Рядом засопел подползший Шестериков, чем-то недовольный. И генерал, отдавая ему на минутку бинокль, сказал — то ли ему, то ли самому себе:
— Теперь, Шестериков, мы себя вести должны, как вкусная дичь. Которая знает, что она — вкусная. Видал, как она ходит? Ножку переставит — и оглянется. Еще шажок сделает — и оглянется.
— Все правильно говорите, — отвечал Шестериков, припадая к биноклю. — А делаете все наоборот. Зачем для вас окопчик вырыли? Чтоб вы голову выставляли — прямо под снайпера?

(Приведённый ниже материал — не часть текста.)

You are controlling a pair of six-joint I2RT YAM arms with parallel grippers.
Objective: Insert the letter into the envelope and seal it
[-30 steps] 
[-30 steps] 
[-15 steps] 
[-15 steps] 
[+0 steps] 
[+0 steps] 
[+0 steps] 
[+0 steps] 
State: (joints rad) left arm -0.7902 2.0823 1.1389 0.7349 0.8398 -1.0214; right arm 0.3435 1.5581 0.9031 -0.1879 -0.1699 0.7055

— Брось, ни одна птица не долетит до середины Днепра!
— Насчет птицы спорить не буду, а пуля — очень даже перелетит.
— Ты смотришь или не смотришь?
— Смотрю. И хоть бы плащ-палатку подстелили. Застудите грудь, кашлять будете.
— Пошел назад, — сказал генерал, отнимая бинокль. — Карту сюда тащи, быстро! И карандаш с циркулем. И этот… как его?..
— Знаю, — сказал Шестериков, отползая ногами вперед. — Курвиметор.
Генерал, снова и снова впиваясь взглядом в ангела с крестом, в золотящийся под облаками купол, в предмостные укрепления, спрашивал себя, повезло ли ему, что вышел со своей армией напрямую к Предславлю. Кто не мечтал, кто не просил командование фронтом, не писал прошений в Ставку, чтоб разрешили взять Предславль? Чем ближе к нему придвигался фронт, тем больше ощущал генерал Кобрисов как бы давление на фланги своей армии — так в тройке пристяжные жмут на коренника, заставляя его сместиться, и только оттого он не смещается, что каждая из них уравновешивает другую. Выпало ему оказаться этим коренником — и лишь затем выйти к великому Предславлю, чтоб любоваться им через реку и не мочь ничего. Форсировать реку на виду у города, да даже и на десять километров выше или ниже по течению — мысль эта, хоть и казавшаяся безумной, а все же мелькавшая, сменилась при близком рассмотрении досадой на глупые свои мечтания. Здесь он положит половину армии — и не захватит ни метра земли на том берегу, даже и на малом островке. Свой «Восточный вал» немцы готовили долго и тщательно, здесь каждая руина стала ДОТом, орудийной позицией, пулеметным гнездом, не говоря о плавучих минах, выставленных на якорях под самой поверхностью реки. Высаженный батальон — если чудо ему поможет высадиться, — любой «Юнкерс» погребет одной бомбой, не чересчур тяжелой, и для метания он зайдет так низко над улицей, что его не упредишь. Если б хоть он располагался в низине, трижды желанный и треклятый этот Предславль, но он стоял на господствующих высотах, как и подобало стоять великому русскому городу, и в том были и вся красота его, и неприступность!